Marcia Stein died February 5, 1927. In 1929, with his wife dead, and his daughter grown, Stein traveled to visit Berkman in Paris, and Goldman in St. Tropez, for her sixtieth birthday. In 1930, though, he refused to attend Berkman's symbolic sixtieth birthday celebration in New York (Berkman was legally barred from attending). In 1931, Stein visited the Soviet Union, which made him less sympathetic to the Bolshevik Revolution. Also in 1931 and 1932, Stein made multiple visits to southern France bringing large sums of money as gifts for Berkman and Goldman, essentially supporting them as their incomes decreased.
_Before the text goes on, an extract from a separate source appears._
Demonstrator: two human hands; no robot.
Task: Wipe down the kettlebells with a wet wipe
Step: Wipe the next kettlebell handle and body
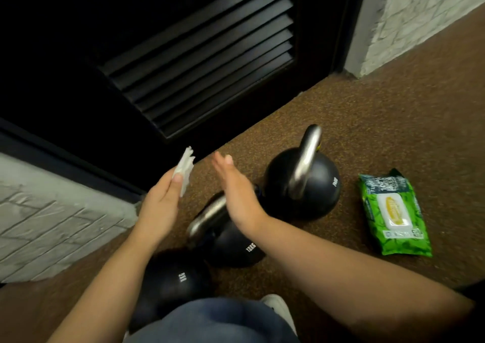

From 1933 to 1934, Berkman refused Stein's support, but in 1935, Stein visited again, and Berkman was persuaded to accept a monthly stipend. When Berkman committed suicide in 1936, Stein continued supporting Berkman's last lover Emmy Eckstein.

When Goldman died in 1940, Stein drew a likeness of her for the bronze plaque on her monument, which was eventually sculpted by Jo Davidson. Stein continued to be a successful artist, of portraits and magazine covers for Street and Smith magazines, including Doc Savage, through the 1940s. He even spent a few years in Hollywood as a graphic artist. He died in Booth Memorial Hospital in Flushing, Queens, New York City, on February 26, 1958.